• **EXERCISE DETAILS**
Your answer should be only the lines below from the one with "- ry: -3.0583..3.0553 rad" to the one with "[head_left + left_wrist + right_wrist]", repeated exactly, ends included.

** Opening DATA EXTRACT block **

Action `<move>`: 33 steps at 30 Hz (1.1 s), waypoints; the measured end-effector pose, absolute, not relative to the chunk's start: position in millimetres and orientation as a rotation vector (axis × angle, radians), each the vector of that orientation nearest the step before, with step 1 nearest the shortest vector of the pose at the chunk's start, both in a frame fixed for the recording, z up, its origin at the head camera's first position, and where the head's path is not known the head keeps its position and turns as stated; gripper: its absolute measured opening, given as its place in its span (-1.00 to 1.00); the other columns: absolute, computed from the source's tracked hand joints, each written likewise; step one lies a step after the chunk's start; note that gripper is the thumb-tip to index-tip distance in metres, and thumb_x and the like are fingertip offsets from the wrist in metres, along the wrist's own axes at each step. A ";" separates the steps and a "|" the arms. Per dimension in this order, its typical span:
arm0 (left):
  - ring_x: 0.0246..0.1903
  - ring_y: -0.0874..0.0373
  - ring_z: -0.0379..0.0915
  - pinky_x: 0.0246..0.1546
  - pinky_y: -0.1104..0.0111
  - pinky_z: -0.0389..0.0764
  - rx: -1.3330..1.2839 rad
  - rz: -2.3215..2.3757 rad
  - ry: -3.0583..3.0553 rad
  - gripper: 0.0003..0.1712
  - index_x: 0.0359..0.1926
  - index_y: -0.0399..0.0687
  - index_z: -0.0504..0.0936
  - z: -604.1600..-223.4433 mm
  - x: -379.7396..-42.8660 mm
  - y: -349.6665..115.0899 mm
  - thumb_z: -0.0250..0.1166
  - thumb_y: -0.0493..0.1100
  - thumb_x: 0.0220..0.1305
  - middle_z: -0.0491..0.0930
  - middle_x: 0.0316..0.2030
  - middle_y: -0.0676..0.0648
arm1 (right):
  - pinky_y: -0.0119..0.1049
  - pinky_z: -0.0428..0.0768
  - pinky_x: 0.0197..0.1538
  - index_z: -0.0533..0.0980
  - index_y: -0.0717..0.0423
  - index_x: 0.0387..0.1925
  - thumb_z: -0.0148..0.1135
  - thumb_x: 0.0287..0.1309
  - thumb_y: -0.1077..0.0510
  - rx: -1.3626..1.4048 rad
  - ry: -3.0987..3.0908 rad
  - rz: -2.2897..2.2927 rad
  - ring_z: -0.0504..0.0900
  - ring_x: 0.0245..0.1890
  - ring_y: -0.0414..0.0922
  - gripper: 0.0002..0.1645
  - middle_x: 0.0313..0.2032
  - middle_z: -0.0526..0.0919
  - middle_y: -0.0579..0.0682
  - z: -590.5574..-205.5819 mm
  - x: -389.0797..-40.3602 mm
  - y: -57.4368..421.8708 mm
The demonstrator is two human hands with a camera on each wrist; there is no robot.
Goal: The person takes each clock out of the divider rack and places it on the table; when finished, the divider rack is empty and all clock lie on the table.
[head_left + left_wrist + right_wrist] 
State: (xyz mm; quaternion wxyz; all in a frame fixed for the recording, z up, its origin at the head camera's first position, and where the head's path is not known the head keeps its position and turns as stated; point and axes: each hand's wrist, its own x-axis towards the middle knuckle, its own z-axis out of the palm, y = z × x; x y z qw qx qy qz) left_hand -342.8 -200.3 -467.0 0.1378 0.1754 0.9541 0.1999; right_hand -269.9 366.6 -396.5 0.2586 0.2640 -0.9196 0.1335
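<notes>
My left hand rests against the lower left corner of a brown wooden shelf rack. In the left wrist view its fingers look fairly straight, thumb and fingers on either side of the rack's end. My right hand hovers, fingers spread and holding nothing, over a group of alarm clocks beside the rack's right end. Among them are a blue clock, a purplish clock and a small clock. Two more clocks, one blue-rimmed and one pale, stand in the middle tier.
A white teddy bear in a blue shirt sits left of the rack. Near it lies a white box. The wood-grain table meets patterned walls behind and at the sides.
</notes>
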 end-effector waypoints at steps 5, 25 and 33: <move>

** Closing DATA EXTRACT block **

• **EXERCISE RESPONSE**
  - ry: -3.0583..3.0553 rad
  - gripper: 0.0003..0.1712
  - index_x: 0.0359..0.1926
  - index_y: -0.0399..0.0687
  - index_z: -0.0504..0.0936
  - z: -604.1600..-223.4433 mm
  - x: -379.7396..-42.8660 mm
  - y: -349.6665..115.0899 mm
  - thumb_z: -0.0250..0.1166
  - thumb_y: -0.0493..0.1100
  - thumb_x: 0.0220..0.1305
  - middle_z: -0.0491..0.0930
  - middle_x: 0.0316..0.2030
  - middle_y: -0.0676..0.0648
arm1 (right):
  - pinky_y: -0.0119..0.1049
  - pinky_z: -0.0428..0.0768
  - pinky_x: 0.0197..0.1538
  - index_z: -0.0533..0.0980
  - index_y: -0.0717..0.0423
  - index_x: 0.0387..0.1925
  - thumb_z: -0.0148..0.1135
  - thumb_x: 0.0287..0.1309
  - thumb_y: -0.1077..0.0510
  - rx: -1.3626..1.4048 rad
  - ry: -3.0987..3.0908 rad
  - rz: -2.2897..2.2927 rad
  - ring_z: -0.0504..0.0900
  - ring_x: 0.0245..0.1890
  - ring_y: -0.0414..0.0922
  - gripper: 0.0002..0.1645
  - middle_x: 0.0313..0.2032
  - middle_z: -0.0526..0.0919
  - middle_y: -0.0579..0.0682
  - z: -590.5574..-205.5819 mm
  - x: -389.0797..-40.3602 mm
  - y: -57.4368..421.8708 mm
The demonstrator is two human hands with a camera on each wrist; there is no robot.
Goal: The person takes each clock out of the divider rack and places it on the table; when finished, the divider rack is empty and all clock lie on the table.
[head_left + left_wrist + right_wrist] 

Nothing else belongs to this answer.